** Opening Input block **

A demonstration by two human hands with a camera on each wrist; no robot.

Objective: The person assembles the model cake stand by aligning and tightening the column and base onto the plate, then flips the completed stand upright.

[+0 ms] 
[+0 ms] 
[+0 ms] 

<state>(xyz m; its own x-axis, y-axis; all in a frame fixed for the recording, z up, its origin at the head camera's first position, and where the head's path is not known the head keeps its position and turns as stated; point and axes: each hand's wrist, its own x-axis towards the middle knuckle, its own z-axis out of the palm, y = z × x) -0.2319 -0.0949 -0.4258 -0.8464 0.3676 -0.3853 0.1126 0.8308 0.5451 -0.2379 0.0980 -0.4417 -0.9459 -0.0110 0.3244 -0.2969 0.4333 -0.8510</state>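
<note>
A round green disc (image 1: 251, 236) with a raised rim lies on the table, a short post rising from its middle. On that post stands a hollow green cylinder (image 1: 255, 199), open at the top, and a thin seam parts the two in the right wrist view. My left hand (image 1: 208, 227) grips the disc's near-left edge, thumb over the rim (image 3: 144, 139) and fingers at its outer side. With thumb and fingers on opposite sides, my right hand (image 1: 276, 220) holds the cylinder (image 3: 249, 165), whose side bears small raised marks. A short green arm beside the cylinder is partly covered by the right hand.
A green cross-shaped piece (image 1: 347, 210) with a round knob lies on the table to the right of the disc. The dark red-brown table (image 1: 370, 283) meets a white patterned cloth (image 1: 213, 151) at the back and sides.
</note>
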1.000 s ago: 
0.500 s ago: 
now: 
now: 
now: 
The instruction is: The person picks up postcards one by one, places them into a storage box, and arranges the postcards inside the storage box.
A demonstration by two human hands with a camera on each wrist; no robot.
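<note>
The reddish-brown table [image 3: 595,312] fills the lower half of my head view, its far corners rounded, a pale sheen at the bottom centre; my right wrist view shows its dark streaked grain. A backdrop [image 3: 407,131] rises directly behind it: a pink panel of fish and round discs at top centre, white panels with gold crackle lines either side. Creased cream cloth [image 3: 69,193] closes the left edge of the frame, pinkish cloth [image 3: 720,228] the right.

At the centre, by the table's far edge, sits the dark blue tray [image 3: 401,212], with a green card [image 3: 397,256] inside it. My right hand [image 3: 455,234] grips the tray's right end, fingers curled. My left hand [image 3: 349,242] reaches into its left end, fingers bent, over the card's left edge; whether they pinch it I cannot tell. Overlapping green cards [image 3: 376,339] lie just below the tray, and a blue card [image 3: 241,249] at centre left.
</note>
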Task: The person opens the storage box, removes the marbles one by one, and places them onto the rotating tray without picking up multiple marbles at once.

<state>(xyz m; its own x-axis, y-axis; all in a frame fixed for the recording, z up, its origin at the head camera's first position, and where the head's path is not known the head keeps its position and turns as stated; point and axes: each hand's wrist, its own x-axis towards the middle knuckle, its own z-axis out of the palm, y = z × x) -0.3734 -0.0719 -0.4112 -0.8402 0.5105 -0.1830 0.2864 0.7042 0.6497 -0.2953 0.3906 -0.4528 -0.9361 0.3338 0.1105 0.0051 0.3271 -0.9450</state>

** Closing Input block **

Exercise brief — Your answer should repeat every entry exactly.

Solution —
A demonstration by two human hands with a camera on each wrist; no robot.

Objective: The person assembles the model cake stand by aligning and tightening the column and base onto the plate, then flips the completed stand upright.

[+0 ms] 
[+0 ms] 
[+0 ms] 

<state>(xyz m; its own x-axis, y-axis; all in a frame fixed for the recording, z up, its origin at the head camera's first position, and where the head's path is not known the head keeps its position and turns as stated; point and axes: each hand's wrist, its own x-axis towards the middle knuckle, its own z-axis out of the palm, y = z × x) -0.2319 -0.0949 -0.4258 -0.8464 0.3676 -0.3853 0.1126 0.8308 0.5451 -0.2379 0.0980 -0.4417 -0.9459 -0.0110 0.3244 -0.2969 0.4333 -0.8510</state>
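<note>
A round green disc (image 1: 251, 236) with a raised rim lies on the table, a short post rising from its middle. On that post stands a hollow green cylinder (image 1: 255, 199), open at the top, and a thin seam parts the two in the right wrist view. My left hand (image 1: 208, 227) grips the disc's near-left edge, thumb over the rim (image 3: 144, 139) and fingers at its outer side. With thumb and fingers on opposite sides, my right hand (image 1: 276, 220) holds the cylinder (image 3: 249, 165), whose side bears small raised marks. A short green arm beside the cylinder is partly covered by the right hand.
A green cross-shaped piece (image 1: 347, 210) with a round knob lies on the table to the right of the disc. The dark red-brown table (image 1: 370, 283) meets a white patterned cloth (image 1: 213, 151) at the back and sides.
</note>
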1.000 s ago: 
0.500 s ago: 
now: 
now: 
now: 
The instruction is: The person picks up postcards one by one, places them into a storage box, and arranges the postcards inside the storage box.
A demonstration by two human hands with a camera on each wrist; no robot.
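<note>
The reddish-brown table [image 3: 595,312] fills the lower half of my head view, its far corners rounded, a pale sheen at the bottom centre; my right wrist view shows its dark streaked grain. A backdrop [image 3: 407,131] rises directly behind it: a pink panel of fish and round discs at top centre, white panels with gold crackle lines either side. Creased cream cloth [image 3: 69,193] closes the left edge of the frame, pinkish cloth [image 3: 720,228] the right.

At the centre, by the table's far edge, sits the dark blue tray [image 3: 401,212], with a green card [image 3: 397,256] inside it. My right hand [image 3: 455,234] grips the tray's right end, fingers curled. My left hand [image 3: 349,242] reaches into its left end, fingers bent, over the card's left edge; whether they pinch it I cannot tell. Overlapping green cards [image 3: 376,339] lie just below the tray, and a blue card [image 3: 241,249] at centre left.
</note>
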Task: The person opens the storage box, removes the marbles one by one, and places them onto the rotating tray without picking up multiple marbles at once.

<state>(xyz m; its own x-axis, y-axis; all in a frame fixed for the recording, z up, its origin at the head camera's first position, and where the head's path is not known the head keeps its position and turns as stated; point and axes: each hand's wrist, its own x-axis towards the middle knuckle, its own z-axis out of the palm, y = z × x) -0.3734 -0.0719 -0.4112 -0.8402 0.5105 -0.1830 0.2864 0.7042 0.6497 -0.2953 0.3906 -0.4528 -0.9361 0.3338 0.1105 0.0051 0.3271 -0.9450</state>

No further answer is expected.